At UNC, New Provost Hire Raises Concerns of Political InfluenceHistorians in the News
tags: University of North Carolina, academic freedom
With the recent appointment of astrophysicist Chris Clemens as UNC’s next provost and several faculty leaving the university, some faculty members say there is a concerning trend of political influence at Carolina.
Associate UNC history professor William Sturkey recently spoke during 97.9 The Hill’s For ‘Em On The Hill about the culture of higher education. He said he has seen concerning trends of political pressure at the university.
“All of the political interference in the last few years has a lot of people worried that there might be somebody who has no experience with universities and how they actually work,” Sturkey said. “And [they are] more of an ideologue who is there not to do the day-to-day work of the university to build, but rather to shift and insert their own sort of political ideology.”
Sturkey said he was worried newly appointed members of the UNC administration would act more as political activists than administrators.
At last week’s UNC Board of Trustees meeting, astrophysicist and senior associate dean in the College of Arts and Sciences, Chris Clemens, was named new executive vice chancellor and provost.

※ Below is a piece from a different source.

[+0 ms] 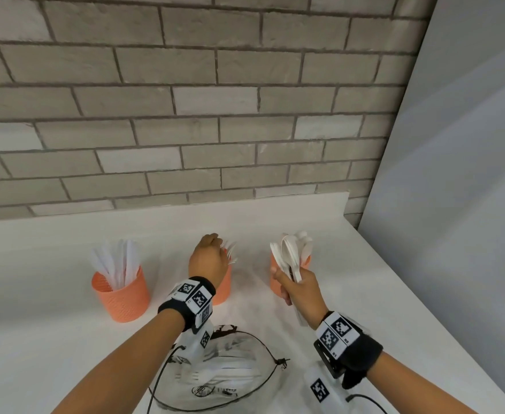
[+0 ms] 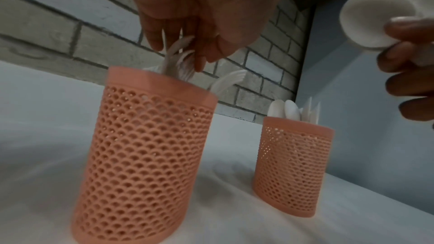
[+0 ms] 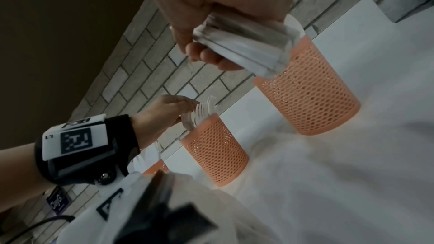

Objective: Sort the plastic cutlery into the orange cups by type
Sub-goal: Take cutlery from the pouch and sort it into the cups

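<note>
Three orange mesh cups stand in a row on the white table. The left cup [image 1: 121,294] holds white knives. My left hand [image 1: 213,249] hovers over the middle cup [image 2: 145,155], its fingers and thumb pinching the heads of white forks [image 2: 179,57] that stand in it. The right cup [image 2: 293,164] holds spoons. My right hand [image 1: 294,283] is raised just in front of it and grips a bundle of white spoons [image 1: 290,255] by their handles [image 3: 246,49], bowls up.
A clear drawstring bag [image 1: 227,369] with more white cutlery lies on the table near me, between my forearms. A grey brick wall [image 1: 185,115] runs behind the cups, and a plain panel [image 1: 454,174] closes off the right side.
</note>
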### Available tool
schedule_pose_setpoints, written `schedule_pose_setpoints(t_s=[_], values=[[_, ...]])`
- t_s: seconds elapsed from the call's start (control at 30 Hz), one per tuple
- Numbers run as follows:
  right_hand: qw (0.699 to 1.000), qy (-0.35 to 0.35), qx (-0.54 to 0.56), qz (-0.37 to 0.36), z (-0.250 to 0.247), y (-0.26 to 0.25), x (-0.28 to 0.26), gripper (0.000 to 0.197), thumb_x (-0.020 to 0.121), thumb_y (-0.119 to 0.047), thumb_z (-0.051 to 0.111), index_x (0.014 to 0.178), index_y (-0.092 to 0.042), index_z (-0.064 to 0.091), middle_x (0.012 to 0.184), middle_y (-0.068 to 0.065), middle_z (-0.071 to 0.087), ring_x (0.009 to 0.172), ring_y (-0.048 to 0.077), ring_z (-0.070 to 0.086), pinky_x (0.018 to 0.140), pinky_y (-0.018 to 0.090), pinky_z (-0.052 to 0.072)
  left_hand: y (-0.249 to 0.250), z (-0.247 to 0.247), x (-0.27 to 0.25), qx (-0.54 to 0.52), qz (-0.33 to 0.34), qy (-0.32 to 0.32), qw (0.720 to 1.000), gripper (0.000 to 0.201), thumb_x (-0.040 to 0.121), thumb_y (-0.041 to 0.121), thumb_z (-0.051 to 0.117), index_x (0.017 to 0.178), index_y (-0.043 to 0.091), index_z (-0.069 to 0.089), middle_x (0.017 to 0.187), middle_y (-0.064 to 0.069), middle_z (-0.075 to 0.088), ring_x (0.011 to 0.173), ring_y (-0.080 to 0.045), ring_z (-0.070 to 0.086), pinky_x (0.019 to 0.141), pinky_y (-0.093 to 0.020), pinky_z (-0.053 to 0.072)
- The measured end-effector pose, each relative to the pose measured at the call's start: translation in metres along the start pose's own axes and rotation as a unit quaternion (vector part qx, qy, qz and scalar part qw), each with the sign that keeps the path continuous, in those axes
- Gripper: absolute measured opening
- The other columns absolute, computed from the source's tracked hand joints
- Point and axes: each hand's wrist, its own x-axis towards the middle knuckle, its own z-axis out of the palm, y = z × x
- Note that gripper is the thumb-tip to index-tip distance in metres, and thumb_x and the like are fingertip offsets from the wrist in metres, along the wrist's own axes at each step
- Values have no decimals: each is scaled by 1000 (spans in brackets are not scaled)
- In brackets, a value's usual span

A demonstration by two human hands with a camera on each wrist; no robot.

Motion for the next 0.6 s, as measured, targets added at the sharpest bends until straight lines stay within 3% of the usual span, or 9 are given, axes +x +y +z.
schedule_pose_setpoints(t_s=[0.13, 0.23, 0.37, 0.5, 0.53, 0.6], values=[[1000, 12, 2, -17, -5, -1, 3, 29, 88, -24, 63, 64, -13, 51, 39, -7, 40, 39, 11, 36, 44, 23, 33, 1, 1, -1, 39, -14, -25, 999, 43, 96, 14, 36, 136, -1, 39, 148, -14, 36, 133, -26, 40, 109, -32, 33], [999, 25, 30, -8, -8, -2, 9, 18, 88, -21, 63, 75, -11, 56, 44, -3, 41, 42, 15, 38, 45, 25, 34, 4, -5, 0, 51, -26, -60, 997, 46, 97, 17, 35, 140, 0, 32, 149, -15, 32, 136, -26, 34, 112, -34, 28], [996, 53, 68, -6, -15, -14, 16, 19, 90, -16, 60, 72, -13, 53, 50, 1, 44, 42, 13, 41, 40, 19, 38, 12, -34, -5, -57, -43, -82, 994, 53, 100, 19, 33, 148, 2, 16, 155, -16, 20, 144, -26, 21, 116, -32, 19], [988, 91, 118, -22, -17, -34, 29, 24, 87, -17, 64, 65, -13, 53, 38, -6, 44, 32, 4, 41, 37, 15, 38, 18, -89, -23, -176, -43, -54, 982, 46, 100, 18, 35, 144, 6, 31, 147, -11, 39, 137, -25, 36, 112, -28, 25], [986, 104, 125, -21, -17, -38, 33, 29, 86, -18, 66, 61, -13, 51, 36, -8, 43, 30, 3, 40, 37, 15, 38, 16, -103, -32, -206, -31, -59, 976, 41, 100, 17, 36, 139, 7, 41, 139, -11, 49, 132, -25, 43, 110, -31, 30], [982, 129, 134, -22, -15, -46, 43, 35, 84, -20, 68, 57, -13, 46, 32, -8, 43, 29, 2, 41, 38, 13, 39, 14, -131, -62, -280, 1, -91, 956, 27, 98, 13, 40, 119, 14, 57, 111, -7, 68, 109, -21, 61, 94, -30, 46]])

Clemens will replace current provost Bob Blouin, who is set to step down at the end of the year.
Clemens has worked at the university for 15 years and held various leadership positions. He has also held past roles in conservative spaces at the university like the Program in Civic Virtue and Civil Discourse and as a funder of the Carolina Review.
The discussion surrounding his appointment was kept largely in the dark by UNC administration. Since Blouin announced his intent to step down in May, members of the Carolina community heard little about potential candidates who may fill his role.
Chair of the faculty Mimi Chapman expressed recent concern over the decision-making of the Board of Trustees. In a November op-ed published in the Daily Tar Heel, Chapman said she thought the provost search endangered chancellor autonomy and shared governance at the university.